Rishabh Maheshwary received his Master of Science in Computer Science and Engineering (CSE). His research work was supervised by Prof. Vikram Pudi. Here’s a summary of his research work on Evaluating the Robustness of Deep learning Models for NLP:
The significance of deep neural networks (DNNs) has been well established through its success in a variety of tasks. However, recent studies have shown that DNNs are vulnerable to adversarial examples— inputs crafted by adding small perturbations to the original input. Such perturbations are almost imperceptible to humans but deceive DNNs thus raising major concerns about their utility in real world applications. Although existing adversarial attack methods in NLP have achieved a high success rate in attacking DNNs, they either require detailed information about the target model, training data or need a large amount of queries to generate attacks. Therefore, such attack methods are not realistic as they do not reflect the types of attacks that can be encountered in the real world and are less effective as attacks relying on model information and excessive queries can be easily defended against. In this thesis, we address the above mentioned drawbacks by proposing two realistic attack settings– hard label black box setting and limited query setting. Next, we propose two novel attack methods that craft plausible and semantically similar adversarial examples in the above settings. The first attack method uses a population based optimization procedure to craft adversarial examples in the hard label black box setting. The second method is a query efficient method that leverages word attention scores and locality sensitive hashing to find important words for substitution in the limited query setting. We benchmark our results across the same search space used in prior attacks so as to ensure fair and consistent comparison. To improve the quality of generated adversarial examples, we propose an alternative method that uses masked language models to find candidate words for substitution by considering the information of both the original word and its surrounding context. We demonstrate the efficacy of each of our proposed approaches by attacking NLP models for text classification and natural language inference tasks. In addition to that we use adversarial examples to evaluate the robustness and generalization of recent math word problem solvers. Our results showcase that DNNs for the above tasks are not robust as they can be deceived by our proposed attack methods in a highly restricted setting. We conduct human evaluation studies to verify the validity and quality of generated adversarial examples.
Contributions
In this thesis, we address the above mentioned drawbacks by introducing two different realistic attack settings to evaluate NLP model — hard label black box setting and limited query setting. Next we propose two novel attack methods that generate plausible and semantically similar adversarial examples in the above attack settings. Apart from this, we evaluate the robustness and generalization of math word problem solvers using adversarial examples. We also conducted human evaluation to ensure that the generated adversarial examples are valid, semantically similar and grammatically correct.

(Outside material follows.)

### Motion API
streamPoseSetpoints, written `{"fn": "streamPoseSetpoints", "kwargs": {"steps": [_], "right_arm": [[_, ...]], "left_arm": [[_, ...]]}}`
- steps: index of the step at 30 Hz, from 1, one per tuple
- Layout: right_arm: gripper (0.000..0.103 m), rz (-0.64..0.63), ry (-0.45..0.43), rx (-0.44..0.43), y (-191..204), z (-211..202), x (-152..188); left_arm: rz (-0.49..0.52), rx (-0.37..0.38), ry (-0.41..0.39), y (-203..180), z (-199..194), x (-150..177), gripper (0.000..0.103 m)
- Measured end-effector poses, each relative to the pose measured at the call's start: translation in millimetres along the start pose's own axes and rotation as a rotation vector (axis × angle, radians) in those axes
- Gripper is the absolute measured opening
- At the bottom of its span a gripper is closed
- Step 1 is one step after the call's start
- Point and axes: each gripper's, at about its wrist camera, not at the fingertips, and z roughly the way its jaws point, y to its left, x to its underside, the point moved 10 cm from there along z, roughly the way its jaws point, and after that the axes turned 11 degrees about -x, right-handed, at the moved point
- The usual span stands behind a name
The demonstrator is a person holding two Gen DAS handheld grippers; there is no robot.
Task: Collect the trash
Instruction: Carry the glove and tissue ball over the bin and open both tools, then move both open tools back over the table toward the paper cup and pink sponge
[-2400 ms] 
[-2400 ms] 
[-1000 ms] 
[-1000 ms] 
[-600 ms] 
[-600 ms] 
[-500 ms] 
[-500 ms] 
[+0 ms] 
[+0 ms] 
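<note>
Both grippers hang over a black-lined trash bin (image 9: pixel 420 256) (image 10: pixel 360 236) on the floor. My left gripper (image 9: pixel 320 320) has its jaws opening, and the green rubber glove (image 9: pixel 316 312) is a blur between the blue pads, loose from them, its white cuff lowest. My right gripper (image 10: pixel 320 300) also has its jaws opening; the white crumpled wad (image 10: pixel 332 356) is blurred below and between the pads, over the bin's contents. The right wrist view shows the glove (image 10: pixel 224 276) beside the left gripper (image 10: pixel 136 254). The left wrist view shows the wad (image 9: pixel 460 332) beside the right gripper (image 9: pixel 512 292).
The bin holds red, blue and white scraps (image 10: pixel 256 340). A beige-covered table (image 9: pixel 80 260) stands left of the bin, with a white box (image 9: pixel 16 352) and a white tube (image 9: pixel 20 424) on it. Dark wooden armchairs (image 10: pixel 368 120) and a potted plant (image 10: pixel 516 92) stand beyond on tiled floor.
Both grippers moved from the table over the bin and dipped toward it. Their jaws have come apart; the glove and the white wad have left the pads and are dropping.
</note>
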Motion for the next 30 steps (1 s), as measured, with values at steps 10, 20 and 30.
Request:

- Hard Label Black Box Setting — First, we propose a novel attack setting called the hard label black box setting. This attack setting does not require information about the model architecture, parameters, confidence scores or training data. It only assumes access to the top predicted label. Next, we propose a mechanism that uses population-based optimization procedure to successfully generate adversarial examples in the hard label black box setting, where all the prior methods fail. In comparison to previous attack strategies, our attack achieves a higher success rate (more than 90%) and lower perturbation rate that too in a highly restricted setting. The hard label black box setting has been explored recently in vision but to the best of our knowledge we are first to explore it in the NLP domain.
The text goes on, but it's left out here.